Everything in the listing below from the line containing "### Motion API" through the line containing "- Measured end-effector" must be repeated exactly; the remaining lines are not wanted.

::: Data to use :::

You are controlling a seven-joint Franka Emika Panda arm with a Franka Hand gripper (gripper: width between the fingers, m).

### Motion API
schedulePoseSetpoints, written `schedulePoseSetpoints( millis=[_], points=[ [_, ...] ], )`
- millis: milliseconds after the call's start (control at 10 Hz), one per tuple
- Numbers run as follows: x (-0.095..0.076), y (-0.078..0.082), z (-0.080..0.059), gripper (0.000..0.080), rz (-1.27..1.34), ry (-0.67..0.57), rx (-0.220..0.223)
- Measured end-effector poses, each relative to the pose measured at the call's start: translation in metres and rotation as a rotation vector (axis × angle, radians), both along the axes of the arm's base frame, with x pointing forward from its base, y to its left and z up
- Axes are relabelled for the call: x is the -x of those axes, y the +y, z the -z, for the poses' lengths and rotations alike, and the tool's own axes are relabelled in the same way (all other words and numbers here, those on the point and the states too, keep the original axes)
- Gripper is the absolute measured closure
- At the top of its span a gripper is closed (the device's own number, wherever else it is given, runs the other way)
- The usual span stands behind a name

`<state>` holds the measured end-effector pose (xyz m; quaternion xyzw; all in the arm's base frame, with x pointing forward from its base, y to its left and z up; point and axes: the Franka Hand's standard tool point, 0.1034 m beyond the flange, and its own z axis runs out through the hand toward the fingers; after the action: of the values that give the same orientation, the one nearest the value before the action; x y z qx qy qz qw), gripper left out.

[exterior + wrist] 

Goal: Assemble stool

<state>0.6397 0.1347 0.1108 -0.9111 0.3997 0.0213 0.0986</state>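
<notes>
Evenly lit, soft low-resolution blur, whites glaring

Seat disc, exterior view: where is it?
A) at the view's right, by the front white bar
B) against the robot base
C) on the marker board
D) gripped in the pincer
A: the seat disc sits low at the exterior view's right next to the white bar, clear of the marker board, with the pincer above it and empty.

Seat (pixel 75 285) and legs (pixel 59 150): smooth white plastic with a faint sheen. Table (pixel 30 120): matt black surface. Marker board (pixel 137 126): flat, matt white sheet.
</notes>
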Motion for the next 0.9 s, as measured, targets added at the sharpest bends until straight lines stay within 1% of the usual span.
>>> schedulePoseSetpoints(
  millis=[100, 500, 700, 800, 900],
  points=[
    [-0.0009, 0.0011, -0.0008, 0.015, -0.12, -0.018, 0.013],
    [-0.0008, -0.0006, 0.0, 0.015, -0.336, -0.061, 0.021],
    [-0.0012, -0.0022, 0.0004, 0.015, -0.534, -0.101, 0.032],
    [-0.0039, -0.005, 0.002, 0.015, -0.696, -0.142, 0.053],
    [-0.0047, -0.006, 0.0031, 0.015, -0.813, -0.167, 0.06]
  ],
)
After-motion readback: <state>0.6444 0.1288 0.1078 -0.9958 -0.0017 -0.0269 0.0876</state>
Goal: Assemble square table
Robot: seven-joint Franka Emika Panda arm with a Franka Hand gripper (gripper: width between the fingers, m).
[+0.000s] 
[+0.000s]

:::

__Finished exercise__:
### Motion API
schedulePoseSetpoints, written `schedulePoseSetpoints( millis=[_], points=[ [_, ...] ], )`
- millis: milliseconds after the call's start (control at 10 Hz), one per tuple
- Numbers run as follows: x (-0.095..0.076), y (-0.078..0.082), z (-0.080..0.059), gripper (0.000..0.080), rz (-1.27..1.34), ry (-0.67..0.57), rx (-0.220..0.223)
- Measured end-effector poses, each relative to the pose measured at the call's start: translation in metres and rotation as a rotation vector (axis × angle, radians), both along the axes of the arm's base frame, with x pointing forward from its base, y to its left and z up

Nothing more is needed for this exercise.